The results of experiments using schemes 3 and 4 both reveal a pathological computational phenomenon that I call a ``glitch'' (Figures 4.7b and 4.8b). Whereas the patterns of error-versus-iteration curve at temperature 0.01 for both the schemes are fairly monotonically decreasing for more than 1000 iterations, the error abruptly jumps from 0.266 s2 at iteration 1236 to 31.85 s2 at iteration 1238 for scheme 3, and from 0.32 s2 at iteration 1188 to 20.96 s2 at iteration 1193 for scheme 4. After this ``glitch'' the error again assumes the roughly hyperbolical decreasing pattern. After investigation, I found that these glitches were caused by an unexpected combination of the differential error (i.e, difference between the error of the present iteration and that of the iteration at which the last model was accepted) and the random number used for determining the probability of acceptance. An immediate effect of the occurrence of the glitches is an increased average error and number of accepted models at temperature 0.01 (Figures 4.7c-4.7d and 4.8c-4.8d). As a consequence, the ramp between high average errors at high temperatures and low errors at low temperatures becomes wider than those in all other cases thus far studied.

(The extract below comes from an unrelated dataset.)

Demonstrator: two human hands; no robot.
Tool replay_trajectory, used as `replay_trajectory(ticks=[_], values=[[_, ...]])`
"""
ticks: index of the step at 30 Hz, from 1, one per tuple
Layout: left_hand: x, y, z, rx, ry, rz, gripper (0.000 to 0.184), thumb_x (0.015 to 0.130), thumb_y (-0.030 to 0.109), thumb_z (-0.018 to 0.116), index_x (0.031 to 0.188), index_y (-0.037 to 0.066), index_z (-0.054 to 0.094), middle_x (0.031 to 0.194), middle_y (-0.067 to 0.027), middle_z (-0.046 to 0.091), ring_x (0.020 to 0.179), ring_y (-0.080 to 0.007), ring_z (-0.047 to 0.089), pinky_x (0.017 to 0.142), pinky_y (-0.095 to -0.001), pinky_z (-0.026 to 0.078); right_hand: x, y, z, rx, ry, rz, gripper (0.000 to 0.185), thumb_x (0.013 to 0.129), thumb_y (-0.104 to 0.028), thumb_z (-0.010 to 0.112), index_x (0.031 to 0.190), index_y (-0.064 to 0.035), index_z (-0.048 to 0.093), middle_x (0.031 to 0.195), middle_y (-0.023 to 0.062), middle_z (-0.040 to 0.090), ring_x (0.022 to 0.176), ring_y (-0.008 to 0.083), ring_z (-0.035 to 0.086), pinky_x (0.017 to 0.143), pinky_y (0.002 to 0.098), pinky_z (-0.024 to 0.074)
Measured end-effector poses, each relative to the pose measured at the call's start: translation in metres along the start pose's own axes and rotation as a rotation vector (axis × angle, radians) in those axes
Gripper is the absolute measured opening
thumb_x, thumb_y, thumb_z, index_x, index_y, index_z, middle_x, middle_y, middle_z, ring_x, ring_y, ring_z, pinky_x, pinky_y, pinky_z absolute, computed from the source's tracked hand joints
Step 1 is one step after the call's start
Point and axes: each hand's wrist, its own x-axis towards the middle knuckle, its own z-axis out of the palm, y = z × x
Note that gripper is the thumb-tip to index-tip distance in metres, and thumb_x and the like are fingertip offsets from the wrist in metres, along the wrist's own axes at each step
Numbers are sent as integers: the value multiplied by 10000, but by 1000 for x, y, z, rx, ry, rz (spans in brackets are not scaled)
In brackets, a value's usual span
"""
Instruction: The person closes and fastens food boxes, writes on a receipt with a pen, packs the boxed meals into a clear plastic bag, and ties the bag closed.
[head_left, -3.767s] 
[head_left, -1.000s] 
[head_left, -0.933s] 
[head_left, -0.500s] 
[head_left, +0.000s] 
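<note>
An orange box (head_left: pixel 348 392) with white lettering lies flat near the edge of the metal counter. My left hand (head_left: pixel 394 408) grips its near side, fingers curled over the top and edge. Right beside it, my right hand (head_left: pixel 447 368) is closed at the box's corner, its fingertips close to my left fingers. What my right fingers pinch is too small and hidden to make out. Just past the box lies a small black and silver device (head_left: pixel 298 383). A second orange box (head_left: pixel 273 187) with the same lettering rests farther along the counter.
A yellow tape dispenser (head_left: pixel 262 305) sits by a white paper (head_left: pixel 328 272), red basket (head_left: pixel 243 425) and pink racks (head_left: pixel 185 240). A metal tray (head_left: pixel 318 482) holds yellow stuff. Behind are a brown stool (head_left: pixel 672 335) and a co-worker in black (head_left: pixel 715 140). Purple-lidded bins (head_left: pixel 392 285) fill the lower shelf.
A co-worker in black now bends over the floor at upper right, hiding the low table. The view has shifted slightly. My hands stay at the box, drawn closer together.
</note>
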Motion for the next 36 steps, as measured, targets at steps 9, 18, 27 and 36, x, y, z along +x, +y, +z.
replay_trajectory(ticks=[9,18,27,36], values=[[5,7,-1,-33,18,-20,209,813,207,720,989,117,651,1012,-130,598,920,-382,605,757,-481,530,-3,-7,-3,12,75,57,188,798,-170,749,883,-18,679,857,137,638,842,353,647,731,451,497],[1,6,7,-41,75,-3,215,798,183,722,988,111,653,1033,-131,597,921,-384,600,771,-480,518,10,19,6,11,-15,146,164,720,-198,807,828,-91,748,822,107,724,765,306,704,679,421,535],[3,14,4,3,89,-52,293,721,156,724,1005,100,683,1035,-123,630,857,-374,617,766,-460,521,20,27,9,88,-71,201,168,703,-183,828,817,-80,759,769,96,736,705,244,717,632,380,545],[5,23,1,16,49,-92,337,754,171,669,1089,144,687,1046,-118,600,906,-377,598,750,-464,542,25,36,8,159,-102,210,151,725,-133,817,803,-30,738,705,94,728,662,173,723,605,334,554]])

Even though the number of accepted models increases slightly due to the glitch, the ramp between high and low rates of model acceptance retains roughly the same shape as in the previous cases. What should be the critical temperatures in these two cases? Consideration of the average error as a function of temperature with the exclusion of the shapes of error-versus iteration curve for each temperature and number of accepted models-versus-temperature curve will be very misleading in this case. The average errors at temperatures 0.01 and 0.001 for scheme 3 are 5.53 s2 and 0.71 s2 respectively. One can easily see that the average error in this case is caused by the glitch and does not reflect the ``normal error level'' at this temperatures (the average error over the first 1236 iterations of the short run at temperature 0.01 is only 0.89 s2). The significant difference between the average errors at temperatures 0.01 and 0.001 (5.53 versus 0.71, Figure 4.7c) would, in the absence of other criteria, absolutely justify the choice of 0.001 as the critical temperature. But the unusual glitch occurring in the short run and causing the high value of average error was an artifact of a rare combination of numbers at a particular iteration of the short run, and in its absence (which will, most certainly, be the case in the actual long run) the number of accepted models will be low. For the optimization to sample large enough number of models, a judicious choice of the critical temperature would be 0.01 supported by the criteria of change of pattern of error-versus-iteration curves (Figures 4.7a and 4.7b) and slope of the number of accepted models-versus-temperature curve (Figure 4.7d)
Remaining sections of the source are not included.